* Exercise requirements:
The response must contain every line from the records below that has "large".

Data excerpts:
·····

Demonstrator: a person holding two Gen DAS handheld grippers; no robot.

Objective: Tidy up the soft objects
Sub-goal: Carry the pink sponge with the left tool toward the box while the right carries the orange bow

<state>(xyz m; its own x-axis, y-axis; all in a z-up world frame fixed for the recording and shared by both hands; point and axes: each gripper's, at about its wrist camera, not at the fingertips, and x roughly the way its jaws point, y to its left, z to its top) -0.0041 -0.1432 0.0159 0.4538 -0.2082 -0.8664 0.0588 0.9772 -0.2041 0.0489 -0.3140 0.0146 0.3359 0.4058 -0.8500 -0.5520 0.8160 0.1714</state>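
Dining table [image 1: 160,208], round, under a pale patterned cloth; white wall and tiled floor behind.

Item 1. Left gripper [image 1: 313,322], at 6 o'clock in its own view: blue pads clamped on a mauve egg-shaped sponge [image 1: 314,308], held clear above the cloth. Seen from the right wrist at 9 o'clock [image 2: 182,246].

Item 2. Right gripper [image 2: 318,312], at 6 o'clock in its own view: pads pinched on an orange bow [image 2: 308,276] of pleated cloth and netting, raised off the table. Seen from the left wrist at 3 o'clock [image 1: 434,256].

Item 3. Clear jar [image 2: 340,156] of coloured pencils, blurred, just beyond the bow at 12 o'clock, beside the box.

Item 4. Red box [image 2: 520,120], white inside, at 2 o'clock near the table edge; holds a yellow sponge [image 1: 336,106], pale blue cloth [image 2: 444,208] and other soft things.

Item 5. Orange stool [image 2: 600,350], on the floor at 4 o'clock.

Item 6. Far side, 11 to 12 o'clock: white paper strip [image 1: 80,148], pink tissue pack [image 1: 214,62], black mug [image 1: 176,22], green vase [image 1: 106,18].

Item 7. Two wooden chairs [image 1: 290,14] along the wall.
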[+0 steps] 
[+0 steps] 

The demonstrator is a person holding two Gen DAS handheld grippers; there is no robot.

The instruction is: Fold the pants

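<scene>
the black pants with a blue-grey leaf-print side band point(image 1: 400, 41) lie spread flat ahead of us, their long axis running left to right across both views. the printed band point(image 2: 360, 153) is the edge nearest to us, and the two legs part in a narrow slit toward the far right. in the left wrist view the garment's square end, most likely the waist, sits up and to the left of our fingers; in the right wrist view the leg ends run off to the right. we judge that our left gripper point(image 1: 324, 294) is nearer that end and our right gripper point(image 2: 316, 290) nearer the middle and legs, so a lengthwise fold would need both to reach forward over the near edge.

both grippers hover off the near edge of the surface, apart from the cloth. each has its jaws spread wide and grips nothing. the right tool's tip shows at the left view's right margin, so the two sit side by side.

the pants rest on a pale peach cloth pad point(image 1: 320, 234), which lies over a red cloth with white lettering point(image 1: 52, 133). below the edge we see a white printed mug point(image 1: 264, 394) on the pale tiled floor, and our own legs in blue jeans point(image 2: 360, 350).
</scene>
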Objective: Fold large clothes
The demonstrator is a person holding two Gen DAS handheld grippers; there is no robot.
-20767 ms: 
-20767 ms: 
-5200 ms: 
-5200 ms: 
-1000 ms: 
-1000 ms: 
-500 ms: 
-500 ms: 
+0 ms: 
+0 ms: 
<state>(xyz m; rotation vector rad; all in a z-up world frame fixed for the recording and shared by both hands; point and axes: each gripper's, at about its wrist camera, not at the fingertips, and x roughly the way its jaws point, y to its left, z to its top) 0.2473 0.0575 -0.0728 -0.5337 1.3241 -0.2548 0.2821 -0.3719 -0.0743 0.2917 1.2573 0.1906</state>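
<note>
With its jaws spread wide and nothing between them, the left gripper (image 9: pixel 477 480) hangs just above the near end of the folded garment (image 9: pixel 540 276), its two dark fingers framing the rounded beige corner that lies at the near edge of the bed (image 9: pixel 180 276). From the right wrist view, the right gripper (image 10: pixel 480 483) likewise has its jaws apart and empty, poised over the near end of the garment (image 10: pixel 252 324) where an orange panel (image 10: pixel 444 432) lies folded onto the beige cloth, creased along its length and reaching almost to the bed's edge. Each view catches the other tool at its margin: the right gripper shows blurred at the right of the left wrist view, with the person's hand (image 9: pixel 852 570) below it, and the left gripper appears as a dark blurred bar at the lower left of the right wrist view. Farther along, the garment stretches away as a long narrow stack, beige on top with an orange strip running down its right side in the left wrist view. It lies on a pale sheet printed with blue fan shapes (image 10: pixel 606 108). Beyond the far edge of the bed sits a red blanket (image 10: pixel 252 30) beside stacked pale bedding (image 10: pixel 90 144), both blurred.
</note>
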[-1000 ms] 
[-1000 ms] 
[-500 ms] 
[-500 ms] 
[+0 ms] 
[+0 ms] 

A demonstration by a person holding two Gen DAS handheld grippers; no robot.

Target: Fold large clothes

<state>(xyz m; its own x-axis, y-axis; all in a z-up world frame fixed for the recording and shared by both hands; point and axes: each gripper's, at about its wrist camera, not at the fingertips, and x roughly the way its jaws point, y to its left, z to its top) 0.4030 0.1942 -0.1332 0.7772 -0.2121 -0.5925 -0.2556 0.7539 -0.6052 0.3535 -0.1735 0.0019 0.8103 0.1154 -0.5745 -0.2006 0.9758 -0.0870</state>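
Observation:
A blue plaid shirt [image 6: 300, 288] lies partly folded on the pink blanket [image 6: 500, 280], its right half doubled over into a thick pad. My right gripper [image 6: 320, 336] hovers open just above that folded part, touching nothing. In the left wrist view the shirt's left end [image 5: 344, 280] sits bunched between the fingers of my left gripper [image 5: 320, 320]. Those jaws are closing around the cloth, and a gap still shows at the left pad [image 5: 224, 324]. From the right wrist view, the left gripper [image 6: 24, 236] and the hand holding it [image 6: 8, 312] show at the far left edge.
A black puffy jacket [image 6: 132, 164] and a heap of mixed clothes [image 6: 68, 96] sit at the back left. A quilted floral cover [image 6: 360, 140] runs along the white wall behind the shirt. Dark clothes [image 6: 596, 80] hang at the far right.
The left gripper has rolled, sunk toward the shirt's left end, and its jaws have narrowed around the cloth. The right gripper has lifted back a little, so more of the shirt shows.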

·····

* Output below:
Objective: Fold large clothes
Target: Fold large clothes

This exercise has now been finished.